### Problem to work on
Take every line from the data that has the word "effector" in it.

Recorded data:
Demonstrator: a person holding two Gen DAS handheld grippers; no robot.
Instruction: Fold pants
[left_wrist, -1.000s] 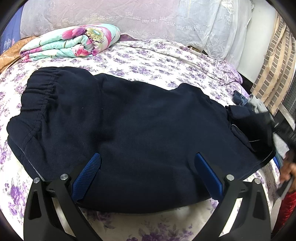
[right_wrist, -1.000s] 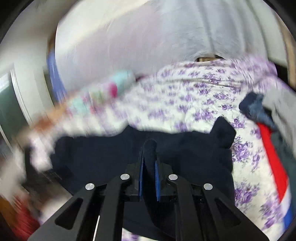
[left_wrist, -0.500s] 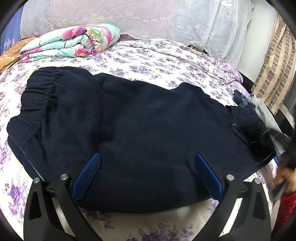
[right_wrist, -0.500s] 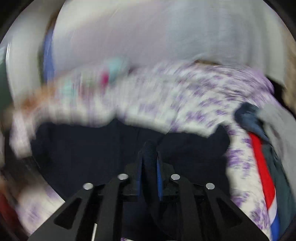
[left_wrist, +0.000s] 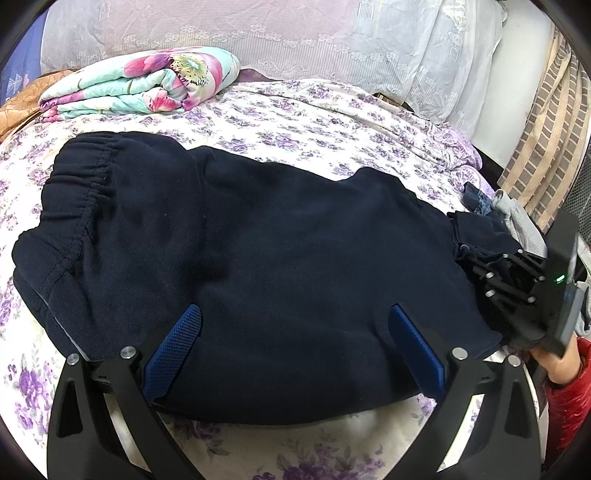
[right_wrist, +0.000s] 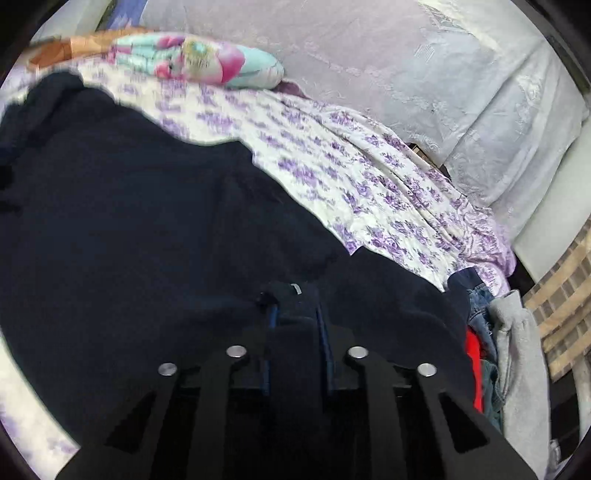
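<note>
Dark navy pants (left_wrist: 258, 266) lie folded across the floral bed, elastic waistband (left_wrist: 85, 184) at the left, leg ends at the right. My left gripper (left_wrist: 295, 332) is open, its blue pads (left_wrist: 177, 347) resting on the near edge of the pants. My right gripper (right_wrist: 295, 314) is shut on a bunch of the pants' fabric at the leg end; it shows in the left wrist view (left_wrist: 517, 273) at the right edge. The pants (right_wrist: 147, 240) fill the right wrist view.
A folded floral quilt (left_wrist: 140, 85) lies at the back left by the lace-covered headboard (left_wrist: 295, 37). A pile of clothes, grey (right_wrist: 517, 350), red and denim, sits at the bed's right edge. The bedsheet (left_wrist: 332, 122) shows beyond the pants.
My right gripper, still holding the leg end, has dropped low onto the pants at the right. The left gripper has not moved.
</note>
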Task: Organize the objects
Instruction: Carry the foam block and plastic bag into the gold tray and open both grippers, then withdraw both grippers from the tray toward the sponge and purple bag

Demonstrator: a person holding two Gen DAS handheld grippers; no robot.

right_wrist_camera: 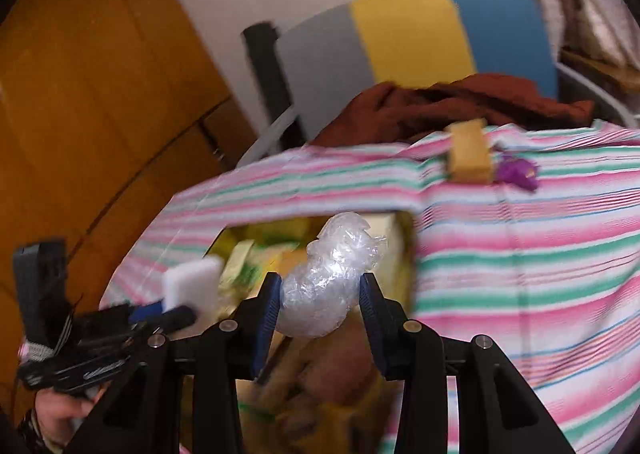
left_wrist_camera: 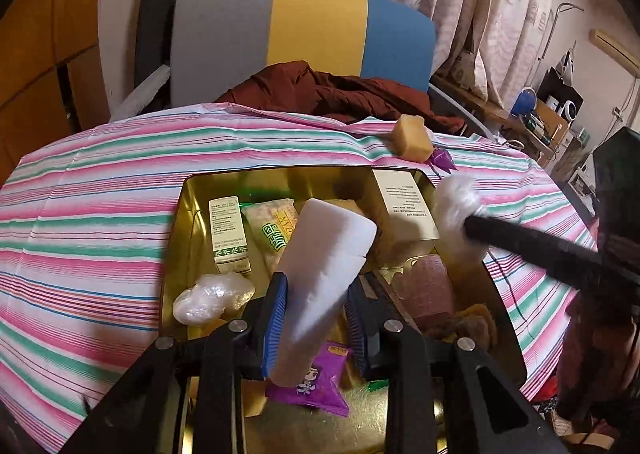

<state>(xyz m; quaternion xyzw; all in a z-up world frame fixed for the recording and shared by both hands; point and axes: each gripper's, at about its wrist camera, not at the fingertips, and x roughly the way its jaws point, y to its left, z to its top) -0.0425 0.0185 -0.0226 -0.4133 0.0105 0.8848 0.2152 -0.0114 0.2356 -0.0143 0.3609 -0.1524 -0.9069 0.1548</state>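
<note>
My left gripper is shut on a white foam block, tilted over an open golden tin. In the tin lie a small white-green box, a green-printed packet, a labelled cream box, a purple snack packet and a clear plastic wad. My right gripper grips another crumpled clear plastic wad above the tin's far right corner. In the left wrist view that wad hangs at a black finger. A tan block and a purple wrapper lie on the cloth behind the tin.
A pink, green and white striped cloth covers the table around the tin. Behind it stands a chair with a grey, yellow and blue back, with a maroon garment on it. Wooden cabinets are at the left, and a cluttered shelf at the right.
</note>
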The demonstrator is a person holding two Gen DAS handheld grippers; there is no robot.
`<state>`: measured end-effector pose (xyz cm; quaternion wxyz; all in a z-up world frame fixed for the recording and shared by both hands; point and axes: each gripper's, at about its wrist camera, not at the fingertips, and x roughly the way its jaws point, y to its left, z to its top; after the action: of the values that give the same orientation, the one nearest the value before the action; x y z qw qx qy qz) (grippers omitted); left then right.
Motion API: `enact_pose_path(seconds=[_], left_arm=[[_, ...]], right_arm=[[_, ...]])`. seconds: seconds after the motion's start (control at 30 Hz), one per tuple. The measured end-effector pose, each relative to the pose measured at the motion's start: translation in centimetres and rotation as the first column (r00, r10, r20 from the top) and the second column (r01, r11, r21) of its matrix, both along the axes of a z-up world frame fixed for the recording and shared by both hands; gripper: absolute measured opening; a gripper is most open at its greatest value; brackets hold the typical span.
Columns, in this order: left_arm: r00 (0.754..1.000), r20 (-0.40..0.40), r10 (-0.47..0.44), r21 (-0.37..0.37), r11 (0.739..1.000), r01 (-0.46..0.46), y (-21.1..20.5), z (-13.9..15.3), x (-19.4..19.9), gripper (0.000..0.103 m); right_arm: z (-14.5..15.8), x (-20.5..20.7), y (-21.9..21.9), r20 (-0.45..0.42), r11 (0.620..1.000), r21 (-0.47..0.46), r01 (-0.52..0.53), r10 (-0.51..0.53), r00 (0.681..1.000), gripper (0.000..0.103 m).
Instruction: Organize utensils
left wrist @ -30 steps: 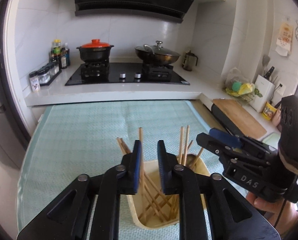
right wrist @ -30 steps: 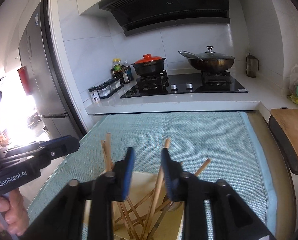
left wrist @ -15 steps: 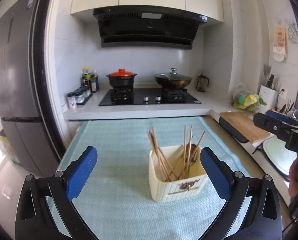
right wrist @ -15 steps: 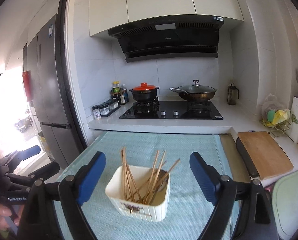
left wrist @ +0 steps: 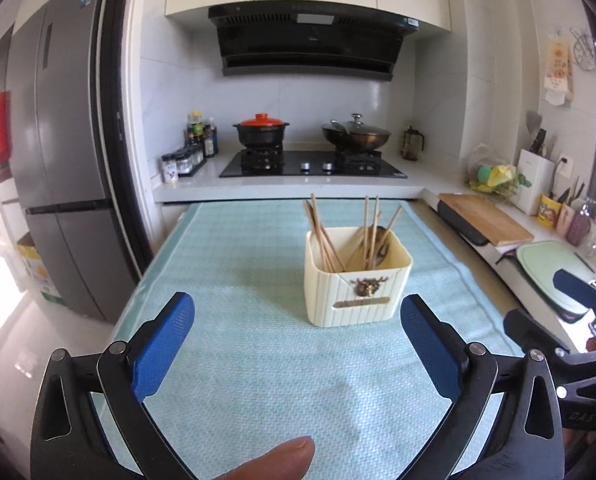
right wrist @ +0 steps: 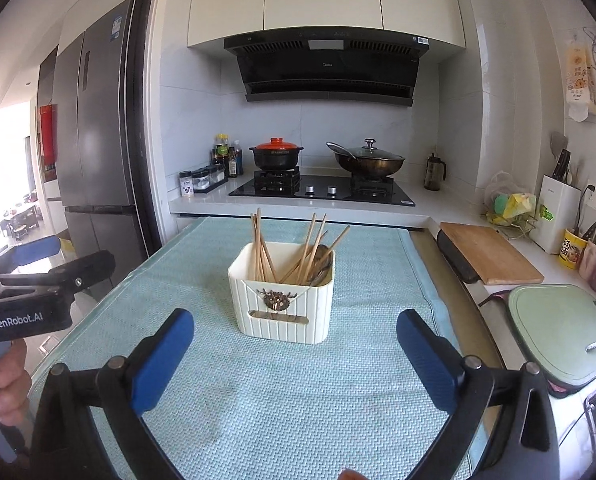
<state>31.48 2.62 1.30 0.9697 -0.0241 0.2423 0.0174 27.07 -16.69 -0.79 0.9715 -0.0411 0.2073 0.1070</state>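
Note:
A cream ribbed utensil holder (left wrist: 358, 280) (right wrist: 282, 304) stands on the pale green mat (left wrist: 238, 280) (right wrist: 378, 280). Several wooden chopsticks (left wrist: 322, 236) (right wrist: 260, 244) lean in it, beside a dark metal spoon (left wrist: 380, 240) (right wrist: 322, 260). My left gripper (left wrist: 297, 304) hangs open and empty, short of the holder and a little to its left. My right gripper (right wrist: 295, 318) faces the holder from the near side; its jaws are opening with nothing between them. Each gripper also shows at the edge of the other's view.
Behind the mat runs a counter with a black hob (right wrist: 322, 190), a red-lidded pot (right wrist: 276, 154) and a lidded wok (right wrist: 368, 160). A grey fridge (left wrist: 58, 180) stands left. A wooden board (right wrist: 490, 254) and a green board (right wrist: 558, 328) lie right.
Both grippers were narrowly closed around chopsticks over the holder. They have opened wide and drawn back toward me; the chopsticks stay in the holder.

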Motion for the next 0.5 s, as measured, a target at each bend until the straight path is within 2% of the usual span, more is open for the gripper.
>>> enact_pose_path(seconds=[0.27,0.5], left_arm=[[1.000,0.007,0.013,0.024,1.000,-0.013,-0.6,0.7,-1.6,0.103],[0.999,0.001,0.042,0.028,0.999,-0.042,-0.4,0.8,-1.9,0.103]], right_arm=[[2.7,-2.2,0.3,0.041,1.000,-0.008,0.002,-0.002,0.999,0.103],[2.9,-2.2,0.4,0.037,1.000,0.009,0.002,-0.002,0.999,0.103]])
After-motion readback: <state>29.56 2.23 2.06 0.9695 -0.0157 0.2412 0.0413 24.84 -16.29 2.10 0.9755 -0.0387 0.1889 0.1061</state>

### Solution for this problem
`<state>`: measured end-effector pose (xyz cm; quaternion wxyz; all in a z-up world frame fixed for the recording and shared by both hands; point and axes: each gripper's, at about its wrist camera, not at the fingertips, and x roughly the way its jaws point, y to its left, z to its top; after the action: of the values that give the same orientation, the one nearest the value before the action; x y z qw qx qy qz) (grippers omitted); left then right.
Motion API: `enact_pose_path(seconds=[_], left_arm=[[_, ...]], right_arm=[[_, ...]])`. seconds: seconds after the motion's start (control at 30 Hz), one per tuple. The measured end-effector pose, each relative to the pose measured at the motion's start: translation in centimetres and rotation as the first column (r00, r10, r20 from the top) and the second column (r01, r11, r21) of its matrix, both along the axes of a z-up world frame fixed for the recording and shared by both hands; gripper: absolute measured opening; a gripper is most open at its greatest value; brackets hold the typical span.

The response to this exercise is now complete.